15.8 Notices: Unless otherwise stated within this Agreement, notices to be given to either party shall be in writing and shall be delivered by hand, electronic mail (other than, if you are sending a notice to us for the purpose of legal process) sent by fax or by pre-paid post, to you at the address you supplied to us or to us at our registered office.

15.9 Third party rights: All provisions of this Agreement apply equally to and are for the benefit of GAYtoZ Directories, its subsidiaries, any holding companies of GAYtoZ Directories, its (or their) affiliates and its (or their) third party content providers and licensors and each shall have the right to assert and enforce such provisions directly or on its own behalf (save that this Agreement may be varied or rescinded without the consent of those parties). Subject to the previous sentence, no term of this Agreement is otherwise enforceable pursuant to the Contracts (Rights of Third Parties) Act 1999 by any person who is not a party to it.

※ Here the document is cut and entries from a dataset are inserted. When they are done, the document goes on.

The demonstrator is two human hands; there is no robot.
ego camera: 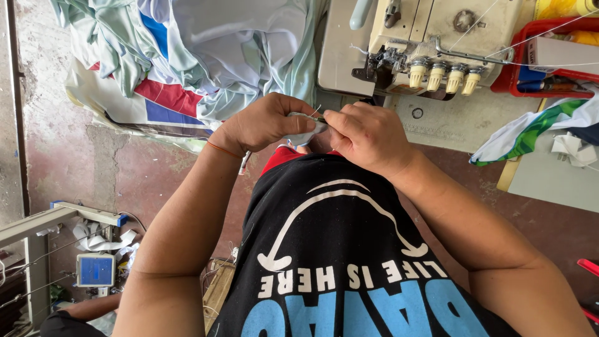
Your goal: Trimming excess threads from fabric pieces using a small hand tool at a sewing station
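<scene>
A pale sewing table point(449, 122) carries a cream overlock machine point(430, 43) with four yellowish knobs; a red tray point(527, 59) sits beside it; green-and-white cloth point(530, 131) drapes over the table's edge; the reddish floor point(75, 162) bears a heap of light-blue fabric point(206, 56).

Two hands were in view, the left hand point(265, 123) and right hand point(368, 136), together pinching one small fabric piece point(306, 132). One sewing machine point(437, 43) carried four cream tension knobs point(444, 77). One red basket point(549, 59) stood at the table's right edge.
</scene>
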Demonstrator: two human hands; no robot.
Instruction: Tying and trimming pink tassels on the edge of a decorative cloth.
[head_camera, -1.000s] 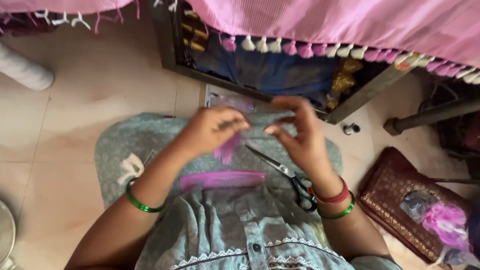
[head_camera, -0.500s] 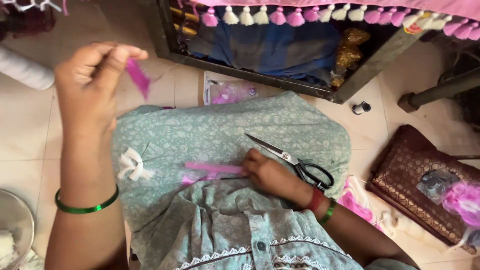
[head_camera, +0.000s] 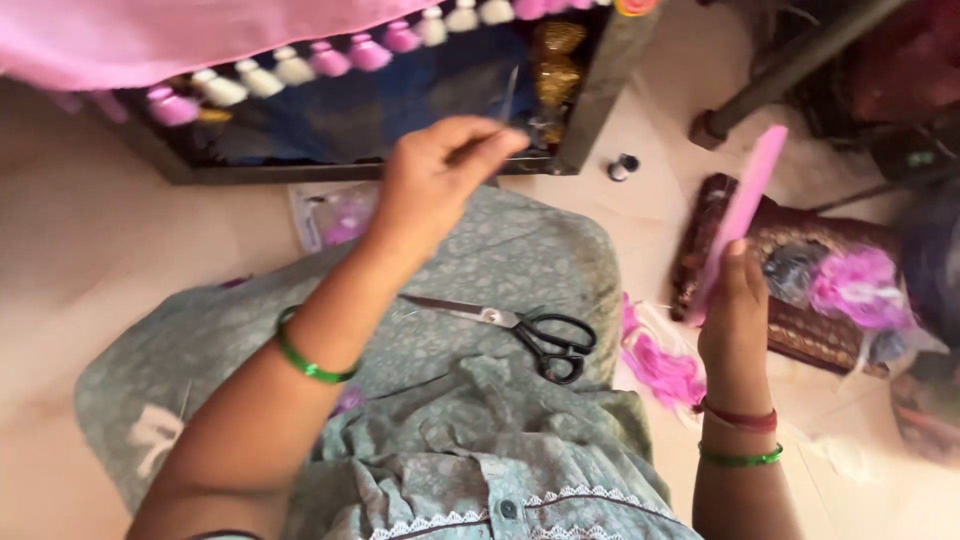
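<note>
The left hand (head_camera: 440, 170) is raised toward the far side of the scene, its thumb and fingertips pinched together on what looks like a thin needle or thread pointing up at the dark frame (head_camera: 590, 95); the picture is too blurred there to say which. The right hand (head_camera: 735, 310), out to the right, is closed around the lower end of a flat pink strip of card (head_camera: 745, 205) that stands tilted up and away from it. Between the two arms, a pair of black-handled scissors (head_camera: 515, 325) lies loose on the grey-green patterned fabric (head_camera: 480, 250) over the lap, blades pointing left and apparently shut. The scissors look like the main risk: with both hands up and busy, a shift of the knees could slide them off the cloth onto the pale tiled floor (head_camera: 120, 260), or a forearm coming down could meet the points. The fine thing in the left hand's pinch could slip and be lost in the folds of the fabric. Near the right wrist, a bundle of loose pink thread (head_camera: 665, 370) lies on the floor beside a brown embroidered pouch (head_camera: 790, 290) and could snag the bangles. Along the far edge hangs pink cloth with a row of pink and white tassels (head_camera: 330, 55).
</note>
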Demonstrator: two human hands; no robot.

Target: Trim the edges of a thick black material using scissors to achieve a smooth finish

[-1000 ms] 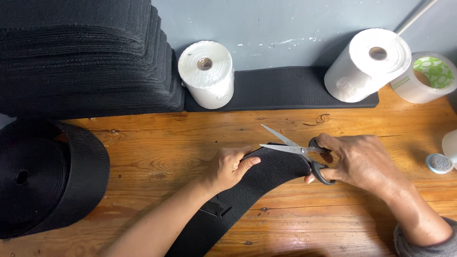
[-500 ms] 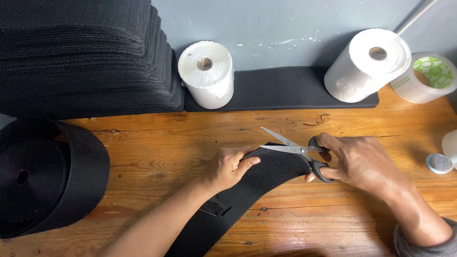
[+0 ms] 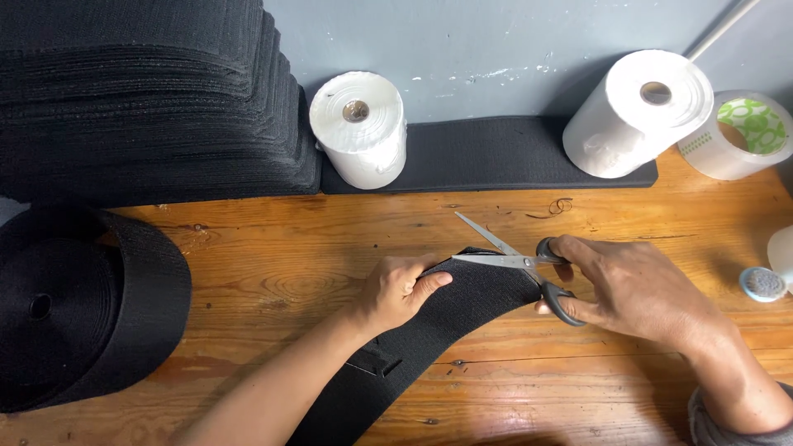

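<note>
Scissors [image 3: 516, 262] in the right hand [image 3: 636, 289], fingers through the grey handle loops, blades spread in a narrow V over the end of a wide black strap [image 3: 462, 310]. Lower blade lies flat along the strap's top edge; upper blade points up and away from it toward the wall.

Left hand [image 3: 398, 291] is closed on the strap just left of the blades, thumb on top, pressing it to the wooden table [image 3: 273, 248]. Strap runs from between the hands down toward the person, passing under the left forearm. Hands are near each other, not touching.

Far left of the left hand: big roll of the same black webbing [image 3: 74, 306], lying flat. Beyond it, a tall stack of cut black pieces [image 3: 149, 99] against the wall.

Straight beyond the hands: long black pad [image 3: 487, 157] along the wall, white paper roll [image 3: 361, 124] standing at its left end, second white roll [image 3: 636, 111] tipped at its right end. Tape roll with green print [image 3: 739, 132] just right of that. Small white bottle [image 3: 772, 277] lies right of the right hand.
</note>
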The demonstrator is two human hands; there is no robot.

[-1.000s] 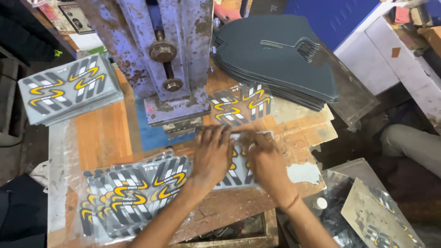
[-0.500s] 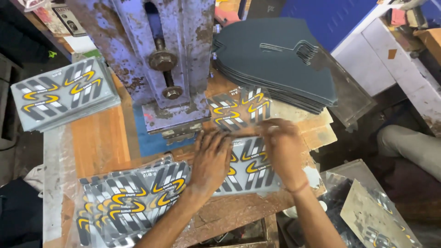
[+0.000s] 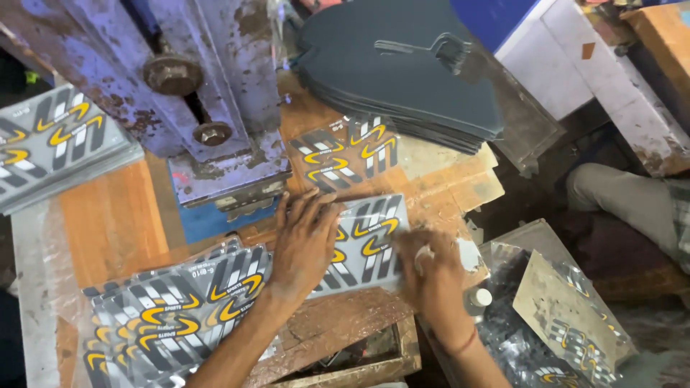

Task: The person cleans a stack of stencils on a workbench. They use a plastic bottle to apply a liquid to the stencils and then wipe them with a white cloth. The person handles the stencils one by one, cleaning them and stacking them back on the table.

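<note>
Both hands press on one printed grey sheet (image 3: 366, 241) with yellow swooshes and white stripes, which lies flat on the wooden bench (image 3: 108, 223) just in front of the blue, rust-flecked press (image 3: 208, 93). Left hand (image 3: 305, 241) lies open and flat, palm down, fingers spread across the sheet's left half. Right hand (image 3: 435, 269) rests at the sheet's right lower corner, its fingers bent down onto the edge; whether it pinches the sheet I cannot tell. To the left, a fanned stack of the same printed sheets (image 3: 172, 316) lies touching the left forearm. Another stack (image 3: 50, 144) lies at the far left. Behind the press a loose printed piece (image 3: 345, 154) lies beside a pile of dark cut shapes (image 3: 402, 72).
</note>
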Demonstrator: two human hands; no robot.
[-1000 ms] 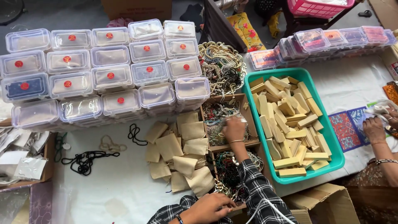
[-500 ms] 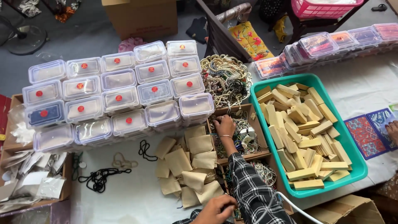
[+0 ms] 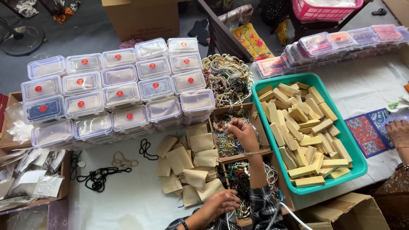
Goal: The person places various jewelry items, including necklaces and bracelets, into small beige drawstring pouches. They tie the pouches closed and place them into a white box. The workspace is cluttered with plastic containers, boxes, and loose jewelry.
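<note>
Our right hand (image 3: 242, 133) has stayed over the bead tray (image 3: 221, 111), fingers pinching a strand; our left hand (image 3: 221, 203), loosely curled, now rests nearer the pouches (image 3: 194, 164).

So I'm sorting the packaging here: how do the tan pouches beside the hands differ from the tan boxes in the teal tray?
The pouches are soft, flat and creased, lying loose and overlapping on the white table. The boxes are rigid, long and narrow, heaped inside the teal tray. Both are tan.
</note>
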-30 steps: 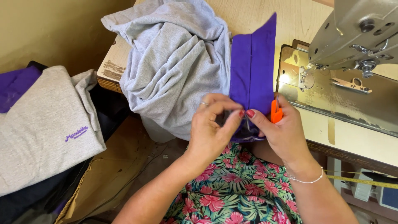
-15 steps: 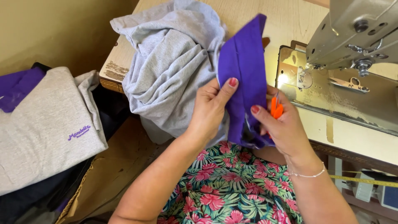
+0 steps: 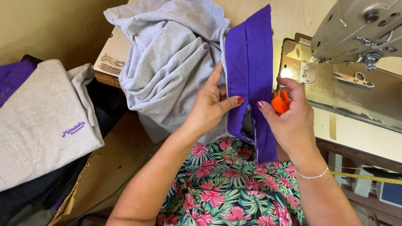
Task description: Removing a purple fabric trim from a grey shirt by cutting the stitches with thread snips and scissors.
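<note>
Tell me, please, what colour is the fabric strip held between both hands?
Purple: the fabric strip, seen best in the head view.

Count of things around the sewing table

Two hands are in view, one left hand (image 3: 209, 106) and one right hand (image 3: 289, 119), and between them there is one purple band (image 3: 251, 62). One orange tool (image 3: 279, 102) sits in the right hand, and one bracelet (image 3: 312, 175) is on that wrist. One grey garment (image 3: 167, 58) lies on one table (image 3: 109, 58). There is one sewing machine (image 3: 356, 33) with one small lamp (image 3: 286, 73). One folded grey shirt (image 3: 42, 121) lies on the left pile, with one purple cloth (image 3: 12, 77) beside it. One yellow tape (image 3: 368, 178) is at the right.
</note>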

15.10 Survival: In any event, the provisions of Clauses 1, 2, 4, 5, 6, 8, 10, 11, 14, 15, 16 and 17 of this Agreement, together with those provisions that either are expressed to survive its expiry or termination or from their nature or context it is contemplated that they are to survive such termination, shall survive termination of the Agreement. In the event you use the Website or Service again, then the provisions of the terms and conditions that then apply will govern your re-use of the Website or Service.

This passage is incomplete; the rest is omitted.